**Your assignment**
Exactly as written, copy the lines of the data below from the first through the one containing "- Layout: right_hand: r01".
(Beginning of Working data)
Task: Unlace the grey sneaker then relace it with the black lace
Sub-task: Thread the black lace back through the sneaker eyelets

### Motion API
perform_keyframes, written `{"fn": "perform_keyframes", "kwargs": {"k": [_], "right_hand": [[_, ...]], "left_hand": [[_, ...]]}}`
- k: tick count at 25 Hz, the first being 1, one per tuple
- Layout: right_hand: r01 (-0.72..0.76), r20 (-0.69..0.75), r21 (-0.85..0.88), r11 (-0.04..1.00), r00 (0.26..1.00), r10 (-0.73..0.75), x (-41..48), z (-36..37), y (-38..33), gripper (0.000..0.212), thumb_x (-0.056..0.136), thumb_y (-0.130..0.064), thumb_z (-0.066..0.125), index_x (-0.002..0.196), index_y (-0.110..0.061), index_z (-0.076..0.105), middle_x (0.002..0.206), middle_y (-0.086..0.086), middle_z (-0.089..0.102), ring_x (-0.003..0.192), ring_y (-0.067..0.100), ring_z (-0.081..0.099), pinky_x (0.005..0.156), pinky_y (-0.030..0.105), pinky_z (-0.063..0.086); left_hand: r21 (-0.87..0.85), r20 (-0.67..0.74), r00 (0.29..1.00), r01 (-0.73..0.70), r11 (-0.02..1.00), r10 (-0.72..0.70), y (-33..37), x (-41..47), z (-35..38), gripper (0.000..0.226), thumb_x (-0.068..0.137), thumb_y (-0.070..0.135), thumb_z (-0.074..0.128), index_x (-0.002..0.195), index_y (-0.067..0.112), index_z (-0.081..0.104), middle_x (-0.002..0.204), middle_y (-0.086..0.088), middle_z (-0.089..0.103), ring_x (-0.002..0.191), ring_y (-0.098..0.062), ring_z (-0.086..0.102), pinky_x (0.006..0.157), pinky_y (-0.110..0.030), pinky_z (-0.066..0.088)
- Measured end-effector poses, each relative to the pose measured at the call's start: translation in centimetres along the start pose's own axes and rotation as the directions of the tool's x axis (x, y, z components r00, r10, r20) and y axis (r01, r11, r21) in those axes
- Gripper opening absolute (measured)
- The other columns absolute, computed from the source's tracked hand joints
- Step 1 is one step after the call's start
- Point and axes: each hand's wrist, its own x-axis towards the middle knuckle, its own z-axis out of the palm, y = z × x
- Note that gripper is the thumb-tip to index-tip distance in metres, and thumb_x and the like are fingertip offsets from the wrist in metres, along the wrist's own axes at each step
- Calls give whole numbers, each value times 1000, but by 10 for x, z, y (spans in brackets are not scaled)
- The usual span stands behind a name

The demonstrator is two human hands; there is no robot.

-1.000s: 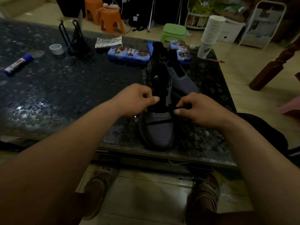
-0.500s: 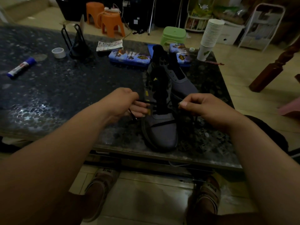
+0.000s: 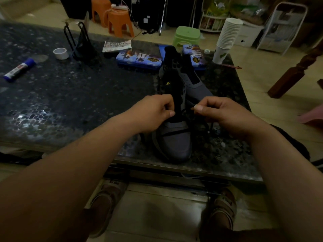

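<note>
Grey sneaker (image 3: 174, 142) stands on the dark speckled bench (image 3: 70, 95) close to its near edge, toe pointing at 6 o'clock toward the person, black tongue raised. One run of the black lace (image 3: 174, 132) crosses the upper just above the toe, and more of it hangs loose at the sneaker's 3 o'clock side. Both hands meet over the throat of the shoe. The left hand (image 3: 153, 113), at the sneaker's 9 o'clock, has its fingers curled, thumb pressed to forefinger, pinching the lace beside the tongue. The right hand (image 3: 225, 116), at 3 o'clock, is curled the same way and pinches a lace strand between thumb and forefinger. A second grey shoe (image 3: 197, 84) lies just behind at 1 o'clock. Farther off at 12 o'clock sit blue tins (image 3: 138, 57). A stack of paper cups (image 3: 227, 37) stands at 1 o'clock. A tape roll (image 3: 60, 53) and a blue-capped stick (image 3: 19, 69) lie at 10 o'clock.
</note>
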Motion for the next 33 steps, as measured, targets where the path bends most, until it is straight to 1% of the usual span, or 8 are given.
{"fn": "perform_keyframes", "kwargs": {"k": [4, 9, 13, 16, 24, 29, 31, 33], "right_hand": [[-36, 43, -71, 997, 998, 39, 2, -1, 3, 28, 93, -42, 71, 92, -14, 71, 91, 4, 70, 86, 20, 62, 84, 36, 45], [-42, 34, -135, 990, 998, 47, 5, 6, 1, 16, 99, -30, 68, 94, -15, 72, 94, 9, 71, 84, 9, 62, 82, 28, 48], [-43, 9, -142, 989, 999, 44, 12, 10, 2, 13, 102, -26, 64, 96, -17, 70, 90, 2, 67, 83, 12, 59, 82, 32, 49], [-51, 8, -101, 994, 999, 52, 15, 11, 4, 12, 104, -23, 60, 96, -16, 66, 91, 7, 63, 83, 17, 57, 79, 37, 49], [-97, -3, -77, 992, 995, 97, 25, 19, 3, 10, 106, -13, 54, 103, -14, 64, 95, 11, 64, 84, 22, 57, 77, 38, 48], [-195, -66, -27, 980, 979, 193, 24, 20, 4, 20, 99, 2, 51, 102, -13, 65, 100, 14, 66, 88, 26, 59, 79, 40, 51], [-200, -71, -39, 979, 978, 197, 22, 21, 3, 19, 97, -1, 54, 101, -15, 65, 102, 15, 67, 90, 26, 61, 82, 41, 52], [-214, -59, -49, 976, 976, 211, 20, 21, 4, 12, 96, -8, 60, 102, -17, 65, 100, 10, 66, 89, 23, 60, 81, 38, 51]], "left_hand": [[-283, 41, 987, 158, 946, -153, -2, -1, -12, 14, 107, 22, 54, 93, 17, 55, 98, -3, 72, 89, -17, 72, 84, -40, 59], [-639, 172, 942, 330, 695, -288, 5, -4, -14, 17, 109, 19, 40, 105, 8, 52, 111, -18, 72, 97, -26, 76, 89, -44, 63], [-284, 49, 976, 217, 934, -212, 4, -2, 3, 31, 102, 46, 58, 96, 16, 60, 94, -6, 74, 86, -21, 73, 81, -44, 63], [-298, 37, 982, 189, 936, -187, 4, -1, 10, 29, 104, 35, 58, 84, 14, 61, 90, -8, 73, 88, -27, 71, 87, -50, 60], [-644, 171, 926, 363, 673, -336, -3, -7, -1, 23, 106, 16, 44, 100, 10, 65, 104, -14, 78, 101, -26, 76, 99, -45, 59], [-775, 272, 911, 398, 491, -309, -8, -15, -12, 44, 103, 6, 36, 75, 9, 69, 114, -24, 74, 107, -34, 74, 99, -49, 58], [-827, 332, 908, 411, 383, -257, -14, -19, -15, 62, 103, 6, 34, 51, 16, 66, 120, -26, 72, 112, -37, 72, 99, -52, 57], [-866, 372, 904, 420, 271, -212, -23, -23, -16, 61, 103, 10, 34, 48, 18, 59, 125, -27, 69, 118, -41, 68, 101, -59, 53]]}}
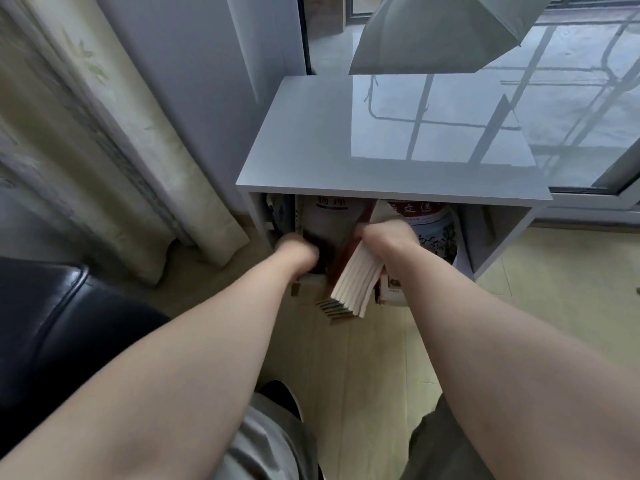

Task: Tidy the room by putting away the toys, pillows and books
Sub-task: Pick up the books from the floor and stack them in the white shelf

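Observation:
A white open-fronted shelf unit (388, 140) stands before me, with books standing inside it. My right hand (384, 235) grips a stack of several thin books (353, 289), their white page edges fanned toward me, tilted at the shelf opening. My left hand (298, 249) reaches into the shelf at the left and presses against a white-covered book (327, 216) standing there; its fingers are hidden. Another book with a patterned cover (436, 233) stands to the right of my right hand.
A pale curtain (104, 150) hangs at the left, and a black leather seat (45, 323) sits at the lower left. A window and sliding frame (588, 116) lie behind the shelf. An open grey umbrella (443, 32) rests at the top. Tiled floor (554, 289) spreads to the right.

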### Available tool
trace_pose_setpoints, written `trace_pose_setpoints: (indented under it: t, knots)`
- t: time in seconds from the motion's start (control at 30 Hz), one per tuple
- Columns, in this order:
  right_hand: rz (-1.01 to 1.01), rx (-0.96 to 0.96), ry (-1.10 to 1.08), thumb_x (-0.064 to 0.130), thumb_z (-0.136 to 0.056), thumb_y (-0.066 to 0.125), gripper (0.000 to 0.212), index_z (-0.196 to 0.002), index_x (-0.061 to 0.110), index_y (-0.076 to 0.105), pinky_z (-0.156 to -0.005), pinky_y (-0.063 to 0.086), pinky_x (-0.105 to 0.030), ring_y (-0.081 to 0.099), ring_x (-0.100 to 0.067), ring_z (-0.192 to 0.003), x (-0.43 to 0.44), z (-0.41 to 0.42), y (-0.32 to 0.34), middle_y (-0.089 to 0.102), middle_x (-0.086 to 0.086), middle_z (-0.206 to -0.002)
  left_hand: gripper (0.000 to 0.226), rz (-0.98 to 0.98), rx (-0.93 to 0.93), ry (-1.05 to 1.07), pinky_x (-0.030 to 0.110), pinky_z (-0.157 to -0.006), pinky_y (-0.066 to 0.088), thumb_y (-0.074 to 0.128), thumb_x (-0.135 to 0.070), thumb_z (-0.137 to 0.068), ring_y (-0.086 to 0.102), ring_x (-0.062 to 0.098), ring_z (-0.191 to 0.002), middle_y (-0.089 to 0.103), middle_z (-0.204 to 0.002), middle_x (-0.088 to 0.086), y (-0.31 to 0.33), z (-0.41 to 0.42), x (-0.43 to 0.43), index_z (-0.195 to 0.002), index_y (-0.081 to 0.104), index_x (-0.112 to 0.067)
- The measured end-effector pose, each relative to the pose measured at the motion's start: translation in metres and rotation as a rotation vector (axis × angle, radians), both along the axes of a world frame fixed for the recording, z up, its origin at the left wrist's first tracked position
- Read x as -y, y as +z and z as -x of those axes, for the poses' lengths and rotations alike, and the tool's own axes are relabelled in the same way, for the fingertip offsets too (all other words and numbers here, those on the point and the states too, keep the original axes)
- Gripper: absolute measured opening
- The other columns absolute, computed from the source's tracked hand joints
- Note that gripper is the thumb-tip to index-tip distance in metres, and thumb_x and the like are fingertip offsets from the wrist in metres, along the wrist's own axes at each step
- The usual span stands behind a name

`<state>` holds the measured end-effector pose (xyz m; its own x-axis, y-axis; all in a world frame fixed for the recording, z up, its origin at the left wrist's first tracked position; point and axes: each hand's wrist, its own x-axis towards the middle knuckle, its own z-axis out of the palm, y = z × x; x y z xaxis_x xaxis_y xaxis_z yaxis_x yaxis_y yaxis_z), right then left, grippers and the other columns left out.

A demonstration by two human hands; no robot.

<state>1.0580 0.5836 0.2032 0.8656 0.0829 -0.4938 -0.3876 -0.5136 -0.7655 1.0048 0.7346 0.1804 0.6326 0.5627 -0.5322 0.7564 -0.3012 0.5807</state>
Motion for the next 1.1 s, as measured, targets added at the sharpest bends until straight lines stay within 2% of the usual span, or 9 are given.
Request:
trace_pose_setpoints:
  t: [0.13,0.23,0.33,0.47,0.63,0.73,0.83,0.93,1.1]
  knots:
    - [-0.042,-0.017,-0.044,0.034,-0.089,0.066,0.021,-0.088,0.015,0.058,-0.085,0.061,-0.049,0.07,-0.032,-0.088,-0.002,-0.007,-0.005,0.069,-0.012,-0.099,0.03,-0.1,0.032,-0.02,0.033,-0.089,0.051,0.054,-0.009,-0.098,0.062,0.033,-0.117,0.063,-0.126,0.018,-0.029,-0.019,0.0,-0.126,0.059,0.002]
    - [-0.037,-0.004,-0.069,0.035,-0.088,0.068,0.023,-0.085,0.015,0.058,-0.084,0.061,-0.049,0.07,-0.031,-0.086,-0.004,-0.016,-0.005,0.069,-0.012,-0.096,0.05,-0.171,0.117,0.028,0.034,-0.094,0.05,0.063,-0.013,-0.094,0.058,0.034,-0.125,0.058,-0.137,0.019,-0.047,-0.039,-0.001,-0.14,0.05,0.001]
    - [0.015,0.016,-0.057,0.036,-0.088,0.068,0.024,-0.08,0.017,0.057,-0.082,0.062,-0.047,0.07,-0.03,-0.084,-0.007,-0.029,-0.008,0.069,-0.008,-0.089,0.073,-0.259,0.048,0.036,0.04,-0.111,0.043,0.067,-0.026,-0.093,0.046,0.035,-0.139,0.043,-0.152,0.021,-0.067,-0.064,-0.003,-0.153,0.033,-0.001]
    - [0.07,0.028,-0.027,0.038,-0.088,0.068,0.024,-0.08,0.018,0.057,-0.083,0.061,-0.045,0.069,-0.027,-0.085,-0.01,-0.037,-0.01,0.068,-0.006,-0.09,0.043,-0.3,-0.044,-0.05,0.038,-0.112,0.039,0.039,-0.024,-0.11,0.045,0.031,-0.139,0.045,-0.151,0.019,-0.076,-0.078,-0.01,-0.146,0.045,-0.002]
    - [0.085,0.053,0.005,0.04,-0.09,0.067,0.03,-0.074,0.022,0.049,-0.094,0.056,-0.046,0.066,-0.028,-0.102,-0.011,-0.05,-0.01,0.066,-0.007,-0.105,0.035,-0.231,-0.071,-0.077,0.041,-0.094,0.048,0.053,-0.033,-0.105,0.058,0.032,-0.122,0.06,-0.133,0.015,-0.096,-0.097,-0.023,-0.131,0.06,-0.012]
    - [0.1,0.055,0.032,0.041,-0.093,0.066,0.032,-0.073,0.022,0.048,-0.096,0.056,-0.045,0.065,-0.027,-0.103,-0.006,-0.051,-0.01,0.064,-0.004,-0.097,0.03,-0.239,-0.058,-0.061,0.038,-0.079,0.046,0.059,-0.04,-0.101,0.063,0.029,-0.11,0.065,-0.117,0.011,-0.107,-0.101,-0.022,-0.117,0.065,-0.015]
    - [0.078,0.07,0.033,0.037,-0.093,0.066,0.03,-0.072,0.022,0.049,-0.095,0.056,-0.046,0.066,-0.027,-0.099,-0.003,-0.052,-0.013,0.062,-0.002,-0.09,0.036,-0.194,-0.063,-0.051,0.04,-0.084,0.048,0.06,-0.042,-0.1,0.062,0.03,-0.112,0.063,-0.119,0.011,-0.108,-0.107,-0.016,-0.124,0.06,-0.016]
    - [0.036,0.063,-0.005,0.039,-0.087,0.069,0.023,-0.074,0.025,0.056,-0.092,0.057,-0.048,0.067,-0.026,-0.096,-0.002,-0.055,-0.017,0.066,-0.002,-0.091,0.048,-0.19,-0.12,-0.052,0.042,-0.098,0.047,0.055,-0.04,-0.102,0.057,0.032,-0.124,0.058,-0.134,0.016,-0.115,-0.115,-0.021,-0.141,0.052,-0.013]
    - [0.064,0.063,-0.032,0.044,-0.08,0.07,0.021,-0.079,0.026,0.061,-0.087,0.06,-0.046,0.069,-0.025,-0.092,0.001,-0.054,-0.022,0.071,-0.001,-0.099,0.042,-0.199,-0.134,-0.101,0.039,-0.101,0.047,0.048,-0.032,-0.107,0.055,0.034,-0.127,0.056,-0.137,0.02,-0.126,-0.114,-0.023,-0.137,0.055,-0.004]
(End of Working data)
**Exercise solution**
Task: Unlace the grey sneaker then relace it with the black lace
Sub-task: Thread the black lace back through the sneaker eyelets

### Motion API
perform_keyframes, written `{"fn": "perform_keyframes", "kwargs": {"k": [_], "right_hand": [[_, ...]], "left_hand": [[_, ...]]}}`
- k: tick count at 25 Hz, the first being 1, one per tuple
- Layout: right_hand: r01 (-0.72..0.76), r20 (-0.69..0.75), r21 (-0.85..0.88), r11 (-0.04..1.00), r00 (0.26..1.00), r10 (-0.73..0.75), x (-41..48), z (-36..37), y (-38..33), gripper (0.000..0.212), thumb_x (-0.056..0.136), thumb_y (-0.130..0.064), thumb_z (-0.066..0.125), index_x (-0.002..0.196), index_y (-0.110..0.061), index_z (-0.076..0.105), middle_x (0.002..0.206), middle_y (-0.086..0.086), middle_z (-0.089..0.102), ring_x (-0.003..0.192), ring_y (-0.067..0.100), ring_z (-0.081..0.099), pinky_x (0.005..0.156), pinky_y (-0.030..0.105), pinky_z (-0.063..0.086); left_hand: r21 (-0.87..0.85), r20 (-0.67..0.74), r00 (0.29..1.00), r01 (-0.73..0.70), r11 (-0.02..1.00), r10 (-0.72..0.70), y (-33..37), x (-41..47), z (-35..38), gripper (0.000..0.226), thumb_x (-0.068..0.137), thumb_y (-0.070..0.135), thumb_z (-0.074..0.128), index_x (-0.002..0.195), index_y (-0.067..0.112), index_z (-0.081..0.104), middle_x (-0.002..0.204), middle_y (-0.086..0.088), middle_z (-0.089..0.103), ring_x (-0.002..0.191), ring_y (-0.098..0.062), ring_z (-0.086..0.102), pinky_x (0.006..0.157), pinky_y (-0.110..0.030), pinky_z (-0.066..0.088)

Above is the complete output.